Grigory olhava o orador, desconcertado, com os olhos saídos das órbitas. Não entendia bem o que dizia, mas no meio da sua confusão compreendia aqui e ali algumas das frases e parecia então dar com a cabeça contra uma parede invisível. Fedor Pavlovitch esvaziou o copo e deu uma gargalhada.

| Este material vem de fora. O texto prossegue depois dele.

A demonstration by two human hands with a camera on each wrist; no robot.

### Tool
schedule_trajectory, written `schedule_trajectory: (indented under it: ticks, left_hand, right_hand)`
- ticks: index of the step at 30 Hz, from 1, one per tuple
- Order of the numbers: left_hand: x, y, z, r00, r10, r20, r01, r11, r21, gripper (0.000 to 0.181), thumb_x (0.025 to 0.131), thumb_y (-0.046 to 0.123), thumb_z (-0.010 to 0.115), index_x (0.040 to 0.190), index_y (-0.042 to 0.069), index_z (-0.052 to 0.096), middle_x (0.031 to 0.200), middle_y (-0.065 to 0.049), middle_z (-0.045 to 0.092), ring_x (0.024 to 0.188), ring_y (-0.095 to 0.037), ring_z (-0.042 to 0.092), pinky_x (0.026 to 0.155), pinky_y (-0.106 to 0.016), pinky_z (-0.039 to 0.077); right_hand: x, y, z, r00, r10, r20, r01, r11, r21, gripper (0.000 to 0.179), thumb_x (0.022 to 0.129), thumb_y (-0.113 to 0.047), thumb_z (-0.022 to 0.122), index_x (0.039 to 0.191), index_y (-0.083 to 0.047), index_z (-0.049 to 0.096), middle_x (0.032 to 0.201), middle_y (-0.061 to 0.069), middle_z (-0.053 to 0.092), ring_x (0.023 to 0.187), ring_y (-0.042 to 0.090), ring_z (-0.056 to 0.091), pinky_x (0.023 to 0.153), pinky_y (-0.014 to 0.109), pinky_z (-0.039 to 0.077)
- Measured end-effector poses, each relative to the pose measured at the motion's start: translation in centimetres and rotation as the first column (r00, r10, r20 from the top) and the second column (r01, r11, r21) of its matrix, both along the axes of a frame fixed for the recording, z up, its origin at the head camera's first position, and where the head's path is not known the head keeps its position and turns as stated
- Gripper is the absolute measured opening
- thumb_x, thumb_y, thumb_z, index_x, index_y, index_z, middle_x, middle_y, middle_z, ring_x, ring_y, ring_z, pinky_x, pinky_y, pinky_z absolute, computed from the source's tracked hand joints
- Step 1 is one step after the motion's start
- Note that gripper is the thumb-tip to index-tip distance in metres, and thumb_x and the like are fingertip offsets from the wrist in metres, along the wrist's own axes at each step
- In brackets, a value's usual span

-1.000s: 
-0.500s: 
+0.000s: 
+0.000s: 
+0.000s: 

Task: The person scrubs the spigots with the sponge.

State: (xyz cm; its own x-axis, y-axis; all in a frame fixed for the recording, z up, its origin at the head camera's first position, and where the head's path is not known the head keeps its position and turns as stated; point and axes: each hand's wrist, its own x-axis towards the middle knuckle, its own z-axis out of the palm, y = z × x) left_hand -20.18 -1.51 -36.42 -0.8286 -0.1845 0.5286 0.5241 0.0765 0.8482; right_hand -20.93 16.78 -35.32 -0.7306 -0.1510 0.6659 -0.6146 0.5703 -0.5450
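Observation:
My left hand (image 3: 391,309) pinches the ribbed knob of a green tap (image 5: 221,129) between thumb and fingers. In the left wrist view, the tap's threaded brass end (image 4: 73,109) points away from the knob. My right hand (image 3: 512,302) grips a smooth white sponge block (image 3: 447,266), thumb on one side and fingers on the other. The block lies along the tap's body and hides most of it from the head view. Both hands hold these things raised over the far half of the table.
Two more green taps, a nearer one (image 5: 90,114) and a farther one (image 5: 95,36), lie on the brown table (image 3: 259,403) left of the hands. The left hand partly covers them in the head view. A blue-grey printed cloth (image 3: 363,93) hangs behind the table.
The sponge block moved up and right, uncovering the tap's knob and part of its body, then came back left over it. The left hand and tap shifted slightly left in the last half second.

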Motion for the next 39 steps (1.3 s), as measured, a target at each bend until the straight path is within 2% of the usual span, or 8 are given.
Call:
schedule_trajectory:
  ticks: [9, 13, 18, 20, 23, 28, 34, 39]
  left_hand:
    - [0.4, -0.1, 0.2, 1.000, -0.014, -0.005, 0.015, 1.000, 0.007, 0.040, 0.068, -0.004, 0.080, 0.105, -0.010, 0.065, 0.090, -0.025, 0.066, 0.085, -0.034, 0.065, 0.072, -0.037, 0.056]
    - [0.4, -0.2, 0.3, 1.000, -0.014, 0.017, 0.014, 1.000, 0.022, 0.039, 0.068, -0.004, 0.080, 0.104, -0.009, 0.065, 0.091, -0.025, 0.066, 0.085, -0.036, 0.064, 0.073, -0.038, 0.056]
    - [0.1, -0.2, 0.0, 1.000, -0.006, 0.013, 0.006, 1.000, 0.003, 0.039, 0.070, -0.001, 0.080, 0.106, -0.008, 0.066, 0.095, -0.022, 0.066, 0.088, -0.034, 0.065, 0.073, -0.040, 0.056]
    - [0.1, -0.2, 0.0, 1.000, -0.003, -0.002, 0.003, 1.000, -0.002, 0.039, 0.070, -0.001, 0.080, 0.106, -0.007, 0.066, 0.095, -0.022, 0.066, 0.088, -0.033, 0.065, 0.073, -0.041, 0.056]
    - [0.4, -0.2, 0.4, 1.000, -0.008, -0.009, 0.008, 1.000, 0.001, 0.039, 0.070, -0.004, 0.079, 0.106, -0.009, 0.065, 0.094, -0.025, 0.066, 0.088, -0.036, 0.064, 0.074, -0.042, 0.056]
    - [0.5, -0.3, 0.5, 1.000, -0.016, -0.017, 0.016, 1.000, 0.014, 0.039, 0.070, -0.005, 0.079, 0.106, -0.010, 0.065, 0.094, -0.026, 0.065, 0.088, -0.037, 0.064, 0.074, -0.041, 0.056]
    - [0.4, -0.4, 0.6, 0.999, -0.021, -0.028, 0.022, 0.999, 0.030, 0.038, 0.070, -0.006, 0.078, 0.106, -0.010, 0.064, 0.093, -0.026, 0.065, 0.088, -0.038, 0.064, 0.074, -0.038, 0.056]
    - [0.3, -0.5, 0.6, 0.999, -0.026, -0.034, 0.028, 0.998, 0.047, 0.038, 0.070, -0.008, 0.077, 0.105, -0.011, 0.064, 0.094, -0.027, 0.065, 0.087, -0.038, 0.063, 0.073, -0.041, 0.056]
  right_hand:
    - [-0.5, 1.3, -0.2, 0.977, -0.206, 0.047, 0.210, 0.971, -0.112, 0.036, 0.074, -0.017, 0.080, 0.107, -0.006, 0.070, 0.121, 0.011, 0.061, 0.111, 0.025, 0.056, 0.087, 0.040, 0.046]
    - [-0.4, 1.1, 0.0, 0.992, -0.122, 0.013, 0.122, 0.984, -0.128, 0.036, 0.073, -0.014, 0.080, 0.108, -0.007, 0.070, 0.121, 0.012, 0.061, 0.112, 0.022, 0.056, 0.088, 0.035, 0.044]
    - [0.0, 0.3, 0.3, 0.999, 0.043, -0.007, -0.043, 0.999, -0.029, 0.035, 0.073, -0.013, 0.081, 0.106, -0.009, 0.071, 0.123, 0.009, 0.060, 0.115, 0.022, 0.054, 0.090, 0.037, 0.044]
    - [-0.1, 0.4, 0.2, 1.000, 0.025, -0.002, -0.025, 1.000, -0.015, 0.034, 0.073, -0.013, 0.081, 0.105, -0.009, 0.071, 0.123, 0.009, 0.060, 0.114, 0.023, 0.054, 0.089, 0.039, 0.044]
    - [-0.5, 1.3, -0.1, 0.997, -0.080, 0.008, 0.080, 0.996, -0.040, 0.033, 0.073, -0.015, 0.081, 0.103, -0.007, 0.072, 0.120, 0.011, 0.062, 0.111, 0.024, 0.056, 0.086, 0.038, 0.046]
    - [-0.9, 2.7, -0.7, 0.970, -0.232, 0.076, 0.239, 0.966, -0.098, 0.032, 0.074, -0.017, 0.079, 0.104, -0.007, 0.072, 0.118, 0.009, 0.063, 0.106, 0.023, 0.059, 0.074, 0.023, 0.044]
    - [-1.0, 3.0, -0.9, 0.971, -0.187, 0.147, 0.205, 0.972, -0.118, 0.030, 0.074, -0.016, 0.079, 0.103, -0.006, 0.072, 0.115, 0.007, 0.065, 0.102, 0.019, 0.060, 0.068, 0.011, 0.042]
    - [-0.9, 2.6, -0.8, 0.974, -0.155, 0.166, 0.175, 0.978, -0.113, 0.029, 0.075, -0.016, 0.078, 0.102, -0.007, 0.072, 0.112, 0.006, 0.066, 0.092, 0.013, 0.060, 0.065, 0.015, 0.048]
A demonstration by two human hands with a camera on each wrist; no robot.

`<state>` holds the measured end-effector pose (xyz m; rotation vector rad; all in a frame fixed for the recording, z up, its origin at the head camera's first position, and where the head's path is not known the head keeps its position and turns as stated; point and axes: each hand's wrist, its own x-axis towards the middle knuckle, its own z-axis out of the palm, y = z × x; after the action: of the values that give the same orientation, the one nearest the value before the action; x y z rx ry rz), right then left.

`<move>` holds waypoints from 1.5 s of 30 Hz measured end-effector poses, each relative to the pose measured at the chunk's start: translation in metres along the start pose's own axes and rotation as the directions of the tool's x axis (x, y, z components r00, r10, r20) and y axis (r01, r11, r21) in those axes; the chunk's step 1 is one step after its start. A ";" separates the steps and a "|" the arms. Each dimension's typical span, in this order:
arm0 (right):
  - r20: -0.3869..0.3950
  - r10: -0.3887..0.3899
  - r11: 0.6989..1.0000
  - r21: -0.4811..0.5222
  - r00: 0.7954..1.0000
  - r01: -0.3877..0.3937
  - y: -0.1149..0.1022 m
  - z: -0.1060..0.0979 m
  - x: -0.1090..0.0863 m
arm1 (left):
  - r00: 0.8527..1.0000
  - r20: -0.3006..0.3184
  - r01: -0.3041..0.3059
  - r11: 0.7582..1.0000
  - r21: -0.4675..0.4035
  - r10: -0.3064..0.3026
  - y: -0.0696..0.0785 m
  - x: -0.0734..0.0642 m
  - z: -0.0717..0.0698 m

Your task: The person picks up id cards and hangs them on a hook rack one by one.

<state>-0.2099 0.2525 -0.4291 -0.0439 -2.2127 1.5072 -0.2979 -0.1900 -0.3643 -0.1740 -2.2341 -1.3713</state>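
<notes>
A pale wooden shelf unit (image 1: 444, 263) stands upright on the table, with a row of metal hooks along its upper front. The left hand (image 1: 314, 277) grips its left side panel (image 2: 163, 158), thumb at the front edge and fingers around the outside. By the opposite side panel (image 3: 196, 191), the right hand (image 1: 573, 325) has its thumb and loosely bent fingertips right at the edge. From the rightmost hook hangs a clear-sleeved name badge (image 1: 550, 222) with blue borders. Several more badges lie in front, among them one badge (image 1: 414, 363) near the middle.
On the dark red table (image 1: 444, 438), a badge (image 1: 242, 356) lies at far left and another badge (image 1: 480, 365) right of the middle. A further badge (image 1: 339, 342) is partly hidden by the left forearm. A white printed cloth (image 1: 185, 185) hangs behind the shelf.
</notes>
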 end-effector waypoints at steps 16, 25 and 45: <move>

— Aliocha! Aliocha! Que te parece? Não é um casuísta? Deve ter estado entre jesuítas, Ivan. Oh, como pensam esses jesuítas hediondos! Mas estás a disparatar, casuísta, não dizes senão disparates, disparates. Não chores, Grigory. Reduzi-lo-emos a pó num instante. Diz-me, burrico. Ficarias muito bem perante os teus inimigos, mas terias atraiçoado a fé no teu coração e tu mesmo reconheces que ficarias excomungado. Crês que não basta isso para ir direito para o inferno? Que dizes, jesuíta pouco esperto?

— Não resta dúvida de que teria atraiçoado a minha fé, mas não seria nenhum pecado especial. Se há pecado nisso é dos mais correntes.

— Como, dos mais correntes?

— Mentes, maldito! — resmungou Grigory.

— Pensa bem, Grigory Vasilyevitch — continuou Smerdyakov, sereno, querendo tratar com generosidade um inimigo que considerava vencido. — Pensa bem, Grigory Vasilyevitch. Diz a Escritura que se tiverdes fé «como um grão de mostarda» e disserdes a uma montanha que se precipite no mar, obedecerá à vossa ordem imediatamente. Pois bem, já que eu não tenho fé e que tu tens tanta para me molestar, prova-o, ordenando a essa montanha que se atire, não ao mar que está demasiado longe, mas à valeta de rega que passa pela horta. Verás como fica quieta e tão segura no seu posto, demonstrando que não tens uma fé verdadeira senão para zombares dos que têm menos do que tu. E convence-te que não só tu, mas ninguém nos nossos dias, desde o mais alto personagem ao mais baixo aldeão, é capaz de mover a montanha, exceto talvez algum homem, ou mesmo dois, que se ocultem nos desertos do Egito, fazendo penitência sem deixar que alguém os veja. Pois bem, sendo os outros uns incrédulos, terá Deus que maldizer-nos a todos, a todos os habitantes da Terra menos a esses dois solitários, sem que a Sua infinita misericórdia perdoe a ninguém? Estou convencido de que as minhas dúvidas serão perdoadas se chorar arrependido.

— Cala-te! — gritou Fedor Pavlovitch num transporte de entusiasmo. — Assim, pois, crês que existem dois homens capazes de mover montanhas... Aponta esta, Ivan. Já tens motivo para um artigo. É toda a alma da Rússia.

— Tendes razão. É isto o que caracteriza a fé do nosso povo — assentiu Ivan, sorrindo.

— Concordas? Pois se tu o dizes é porque deve ser. Não é verdade, Aliocha? É a fé de toda a Rússia, hem?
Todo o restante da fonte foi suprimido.